* WHAT THIS TASK INVOLVES:
Copy each line of the listing where the word "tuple" can be found.

* DATA TO EXAMINE:
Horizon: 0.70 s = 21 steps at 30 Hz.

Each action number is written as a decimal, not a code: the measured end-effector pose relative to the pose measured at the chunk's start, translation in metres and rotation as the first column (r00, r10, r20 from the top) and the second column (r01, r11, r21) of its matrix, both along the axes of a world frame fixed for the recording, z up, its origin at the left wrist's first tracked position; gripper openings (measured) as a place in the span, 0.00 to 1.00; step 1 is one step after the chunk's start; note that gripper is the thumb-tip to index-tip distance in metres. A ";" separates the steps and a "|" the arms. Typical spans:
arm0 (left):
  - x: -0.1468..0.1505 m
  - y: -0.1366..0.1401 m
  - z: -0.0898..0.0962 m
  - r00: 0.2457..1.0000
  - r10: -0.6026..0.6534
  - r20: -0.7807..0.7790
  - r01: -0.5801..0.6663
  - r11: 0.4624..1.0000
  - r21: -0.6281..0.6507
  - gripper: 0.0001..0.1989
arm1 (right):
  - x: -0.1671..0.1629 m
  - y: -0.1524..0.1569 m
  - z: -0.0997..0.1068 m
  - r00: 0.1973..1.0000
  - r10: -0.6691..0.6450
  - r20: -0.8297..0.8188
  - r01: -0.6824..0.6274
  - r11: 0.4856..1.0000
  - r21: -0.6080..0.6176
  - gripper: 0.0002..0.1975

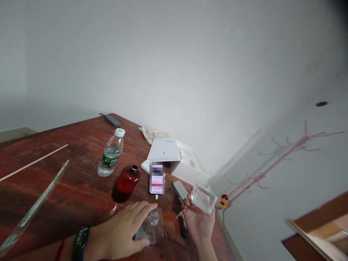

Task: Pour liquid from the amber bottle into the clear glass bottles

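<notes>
My right hand [199, 221], palm up, holds a clear square glass bottle [204, 198] at a tilt, raised above the table's right edge. My left hand [119, 230] reaches over a second clear glass bottle [157, 230] with a round neck. Its fingers are stretched out and the thumb is apart, on either side of that bottle; how firmly they touch it is hard to see. Just beyond the left hand stands an amber bottle [129, 181] with an uncapped neck. Behind it is a plastic water bottle [111, 154], capped in white and partly filled.
On the reddish wooden table [81, 195] lie a phone [157, 181], a grey device [179, 190], a wrapped pair of chopsticks [40, 203], a thin stick [35, 162] and a dark grey case [112, 120]. A white box [187, 168] sits towards the wall; a pink rack [280, 156] stands right.
</notes>
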<state>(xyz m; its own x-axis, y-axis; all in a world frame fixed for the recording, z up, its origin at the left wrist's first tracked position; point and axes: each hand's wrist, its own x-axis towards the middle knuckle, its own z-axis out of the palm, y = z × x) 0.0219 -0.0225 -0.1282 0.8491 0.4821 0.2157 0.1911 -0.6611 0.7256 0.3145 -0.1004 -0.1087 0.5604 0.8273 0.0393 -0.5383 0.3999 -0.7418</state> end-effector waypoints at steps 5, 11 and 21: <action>-0.001 -0.002 0.005 0.999 0.021 -0.045 -0.022 1.000 -0.017 0.43 | -0.001 0.000 0.000 1.000 0.009 0.004 -0.009 1.000 -0.007 0.26; -0.005 -0.004 0.007 0.997 0.017 -0.072 -0.016 1.000 0.011 0.43 | -0.002 -0.001 0.001 1.000 0.020 0.012 -0.020 1.000 -0.005 0.25; -0.007 -0.004 0.006 0.999 0.022 -0.044 -0.022 1.000 -0.001 0.42 | -0.004 0.000 0.002 0.999 0.010 0.034 -0.010 1.000 -0.020 0.28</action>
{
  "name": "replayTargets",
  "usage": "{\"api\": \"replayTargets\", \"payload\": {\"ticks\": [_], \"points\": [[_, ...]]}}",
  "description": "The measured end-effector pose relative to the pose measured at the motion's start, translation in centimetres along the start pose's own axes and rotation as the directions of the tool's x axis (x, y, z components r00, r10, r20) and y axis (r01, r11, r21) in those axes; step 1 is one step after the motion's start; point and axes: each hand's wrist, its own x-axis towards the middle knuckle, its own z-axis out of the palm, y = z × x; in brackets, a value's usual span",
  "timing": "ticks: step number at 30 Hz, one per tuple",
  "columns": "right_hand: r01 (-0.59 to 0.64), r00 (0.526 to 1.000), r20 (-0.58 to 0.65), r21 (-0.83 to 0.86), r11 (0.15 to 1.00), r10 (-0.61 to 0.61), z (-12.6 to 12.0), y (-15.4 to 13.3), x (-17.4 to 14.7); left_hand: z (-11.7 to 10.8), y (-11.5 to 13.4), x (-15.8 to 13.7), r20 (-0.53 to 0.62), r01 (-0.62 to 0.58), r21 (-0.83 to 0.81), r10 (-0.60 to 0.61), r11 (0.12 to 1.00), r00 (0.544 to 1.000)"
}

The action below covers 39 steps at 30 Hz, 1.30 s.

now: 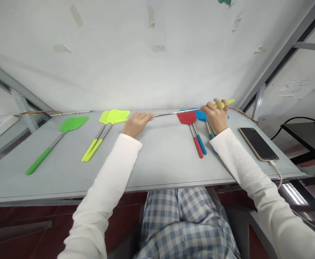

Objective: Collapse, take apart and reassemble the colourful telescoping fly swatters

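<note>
A yellow fly swatter with an extended metal rod [170,114] is stretched level between both hands, above the table. My left hand [138,124] is closed around its left end, where a yellow handle tip shows. My right hand [217,114] grips the other end, beside the yellow head [229,102], seen nearly edge-on. Two yellow fly swatters [119,116] lie overlapping just left of my left hand. Below my right hand lie a red fly swatter [187,118] and several blue fly swatters [200,116], partly hidden by the hand and sleeve.
A green fly swatter [73,123] lies at the left of the grey table [157,162]. At the right is a phone [259,144] with a white cable [277,169] plugged in. A white wall [157,79] stands behind the table, with metal frame posts at both sides.
</note>
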Motion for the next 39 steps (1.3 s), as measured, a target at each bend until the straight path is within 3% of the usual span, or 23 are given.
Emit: {"api": "replayTargets", "payload": {"ticks": [3, 5, 7, 11, 15, 19, 23, 26, 32, 39], "points": [[-0.287, 0.958, -0.01, -0.046, 0.957, 0.286, 0.0, 4.5, -0.2, -0.7, -4.8, -2.0, -0.088, 0.111, -0.024, -0.113, 0.993, 0.99], [-0.378, 0.926, -0.031, -0.059, 0.924, 0.377, -0.2, 6.1, -0.4, -1.2, -6.7, -3.0, -0.184, 0.23, -0.042, -0.234, 0.972, 0.955], [-0.314, 0.949, -0.031, -0.048, 0.948, 0.313, -0.3, 5.9, -0.4, -1.5, -7.1, -3.2, -0.207, 0.261, -0.039, -0.264, 0.964, 0.942], [-0.042, 0.999, 0.007, 0.002, 0.999, 0.042, -0.1, 1.9, 0.3, -1.0, -4.9, -2.0, -0.089, 0.126, 0.01, -0.125, 0.992, 0.988], [0.148, 0.985, 0.073, 0.078, 0.986, -0.154, 0.1, -1.0, 0.2, 0.0, -2.6, -1.4, 0.048, 0.046, 0.008, -0.046, 0.999, 0.998], [0.179, 0.976, 0.107, 0.103, 0.979, -0.19, 0.1, -1.4, -0.4, 0.2, -1.6, -1.6, 0.131, 0.072, -0.05, -0.065, 0.996, 0.989], [0.134, 0.985, 0.099, 0.071, 0.988, -0.141, -0.6, -1.2, -0.4, -0.3, -1.1, -1.8, 0.192, 0.106, -0.102, -0.085, 0.989, 0.978], [0.131, 0.986, 0.098, 0.074, 0.989, -0.138, -1.7, -0.9, -0.5, -0.8, -1.0, -1.9, 0.175, 0.163, -0.137, -0.138, 0.977, 0.975], [0.279, 0.943, 0.147, 0.137, 0.95, -0.298, -2.5, -1.4, -0.6, -0.6, -0.6, -1.8, 0.094, 0.19, -0.137, -0.178, 0.972, 0.98], [0.337, 0.919, 0.168, 0.13, 0.933, -0.356, -2.2, -2.1, -0.5, -0.4, 0.3, -1.5, 0.153, 0.206, -0.198, -0.178, 0.958, 0.972]]}}
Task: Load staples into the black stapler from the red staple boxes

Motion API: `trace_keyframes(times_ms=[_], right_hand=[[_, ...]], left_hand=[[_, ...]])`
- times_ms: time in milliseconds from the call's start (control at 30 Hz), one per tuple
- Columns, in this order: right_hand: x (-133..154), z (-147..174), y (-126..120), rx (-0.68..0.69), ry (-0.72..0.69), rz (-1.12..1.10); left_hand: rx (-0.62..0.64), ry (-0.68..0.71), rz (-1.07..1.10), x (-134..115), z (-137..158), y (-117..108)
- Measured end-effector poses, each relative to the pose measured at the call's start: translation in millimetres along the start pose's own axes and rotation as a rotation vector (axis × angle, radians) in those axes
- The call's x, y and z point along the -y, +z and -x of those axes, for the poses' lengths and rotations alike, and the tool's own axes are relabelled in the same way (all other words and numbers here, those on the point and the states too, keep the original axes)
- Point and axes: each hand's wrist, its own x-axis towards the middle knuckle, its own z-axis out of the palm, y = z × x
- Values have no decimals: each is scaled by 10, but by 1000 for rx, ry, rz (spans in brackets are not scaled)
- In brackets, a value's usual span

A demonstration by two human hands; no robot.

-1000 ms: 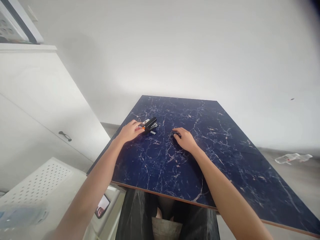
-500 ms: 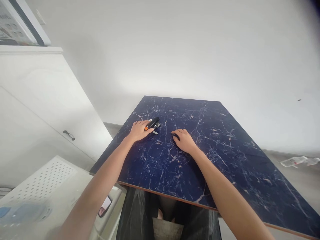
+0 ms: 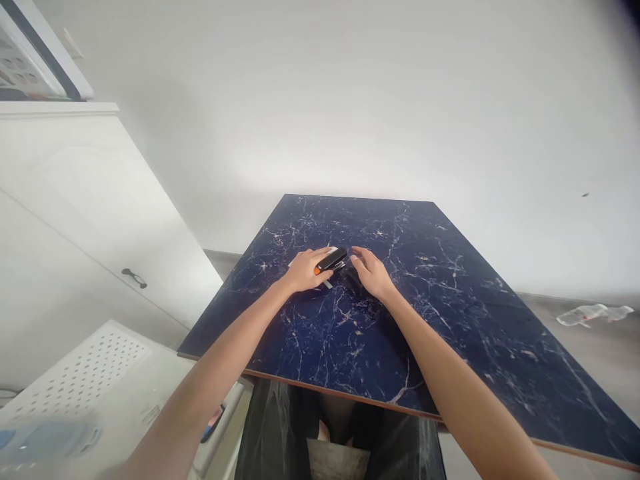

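Note:
My left hand (image 3: pixel 306 270) is wrapped round a black stapler with an orange end (image 3: pixel 332 260), low over the middle of the table. Its front points right, toward my other hand. Small white and grey edges of something show beside the stapler; my fingers hide most of it. Just right of the stapler, my right hand (image 3: pixel 371 272) has its thumb and fingers apart, with nothing visible between them. Under its palm side, a small dark object (image 3: pixel 355 283) rests on the dark tabletop; its kind is hard to make out.
The blue marble-patterned table (image 3: pixel 320 340) reaches toward a white wall. On the left are a white cabinet (image 3: pixel 100 220) and a pale surface (image 3: pixel 140 373) bearing a phone (image 3: pixel 213 425) and a clear plastic bottle (image 3: pixel 55 437). Clear plastic bottles (image 3: pixel 583 315) lie beyond the right edge.
My left hand has moved right with the stapler, close to my right hand. The right hand has let go of the small dark object and its fingers have lifted and spread.

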Motion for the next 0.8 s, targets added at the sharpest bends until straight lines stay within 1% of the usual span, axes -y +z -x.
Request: trace_keyframes(times_ms=[100,167,233,333,433,533,600,667,733,800], right_hand=[[-5,8,-83,11,54,-63],[-7,16,-119,25,80,-59],[-13,16,-135,33,87,-37],[-34,10,-161,14,73,-10],[-77,41,-275,5,61,-20],[-137,134,-504,91,81,-63],[-164,207,-680,179,97,-78],[-164,263,-829,260,106,-62],[-136,290,-922,334,108,-27],[-92,292,-958,401,106,3]], left_hand=[[23,-73,-34,-1,-84,8],[38,-143,-71,45,-115,-17],[51,-179,-84,81,-129,-43],[96,-127,-38,17,-144,-35],[135,-4,29,-221,-170,50],[173,136,90,-491,-197,143],[187,190,101,-580,-198,147],[184,188,98,-555,-175,91],[178,143,97,-438,-132,3],[205,79,93,-295,-84,-75]])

* EXPECTED ANSWER:
  "timing": "ticks: step number at 30 Hz, one per tuple",
- times_ms: time in milliseconds from the call's start (control at 30 Hz), one per tuple

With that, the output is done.